On 6 December 1993, at age 15, Sawa made her Japanese international debut, scoring four goals in her first ever match, a win against the Philippines. Sawa debuted in her first Women's World Cup tournament in 1995, making her first start at 16 years old against Germany.

On 12 July 2003, Sawa scored the tie-winning goal against Mexico in 2003 Women's World Cup qualification play-offs to secure Japan's participation in the 2003 FIFA Women's World Cup.

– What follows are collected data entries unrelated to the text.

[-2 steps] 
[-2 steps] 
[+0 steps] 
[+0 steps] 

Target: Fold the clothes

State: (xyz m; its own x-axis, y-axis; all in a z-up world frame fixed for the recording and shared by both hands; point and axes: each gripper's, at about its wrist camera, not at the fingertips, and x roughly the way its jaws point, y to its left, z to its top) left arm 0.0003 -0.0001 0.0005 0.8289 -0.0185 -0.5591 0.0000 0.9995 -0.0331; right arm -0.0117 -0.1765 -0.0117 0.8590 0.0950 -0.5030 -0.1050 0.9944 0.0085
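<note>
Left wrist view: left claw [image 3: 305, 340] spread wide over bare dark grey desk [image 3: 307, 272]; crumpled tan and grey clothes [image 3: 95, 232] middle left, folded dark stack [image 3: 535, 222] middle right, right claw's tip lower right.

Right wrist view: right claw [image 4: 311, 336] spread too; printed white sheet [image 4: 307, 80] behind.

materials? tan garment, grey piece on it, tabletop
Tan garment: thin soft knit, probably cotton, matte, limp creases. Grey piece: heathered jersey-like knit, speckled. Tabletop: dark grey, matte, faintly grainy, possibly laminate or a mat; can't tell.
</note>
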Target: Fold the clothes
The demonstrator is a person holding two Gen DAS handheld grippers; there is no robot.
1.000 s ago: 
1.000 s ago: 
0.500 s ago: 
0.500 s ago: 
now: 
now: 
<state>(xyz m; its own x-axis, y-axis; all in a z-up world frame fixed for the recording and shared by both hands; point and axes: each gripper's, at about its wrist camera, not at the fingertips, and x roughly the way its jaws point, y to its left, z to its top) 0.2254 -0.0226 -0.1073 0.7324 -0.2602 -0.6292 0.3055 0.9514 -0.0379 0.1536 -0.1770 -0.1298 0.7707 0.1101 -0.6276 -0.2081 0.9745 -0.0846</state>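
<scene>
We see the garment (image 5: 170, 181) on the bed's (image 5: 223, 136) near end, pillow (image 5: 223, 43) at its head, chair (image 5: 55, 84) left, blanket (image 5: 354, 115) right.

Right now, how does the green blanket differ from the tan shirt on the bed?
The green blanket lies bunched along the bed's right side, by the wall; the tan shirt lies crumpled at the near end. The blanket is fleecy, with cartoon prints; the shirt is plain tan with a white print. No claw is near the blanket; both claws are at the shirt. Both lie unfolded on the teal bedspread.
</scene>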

Sawa played in all of Japan's matches at the 2004 Olympics, leading them to the knockout round of a major international tournament for the first time in Japan's history.

Sawa scored a hat trick in a 2011 World Cup group stage match against Mexico, becoming the then-oldest player in World Cup history to score a hat trick. Sawa led the Japanese national team as captain to a world championship victory at the 2011 World Cup . After a 2–2 tie in front of a sellout crowd in Frankfurt, Germany (with one goal by Sawa in the 117th minute), Japan won the penalty shootout 3–1, defeating the United States to win their first ever World Cup. Sawa was awarded the Golden Boot for being the tournament's leading scorer with five goals and the Golden Ball for being the tournament's MVP.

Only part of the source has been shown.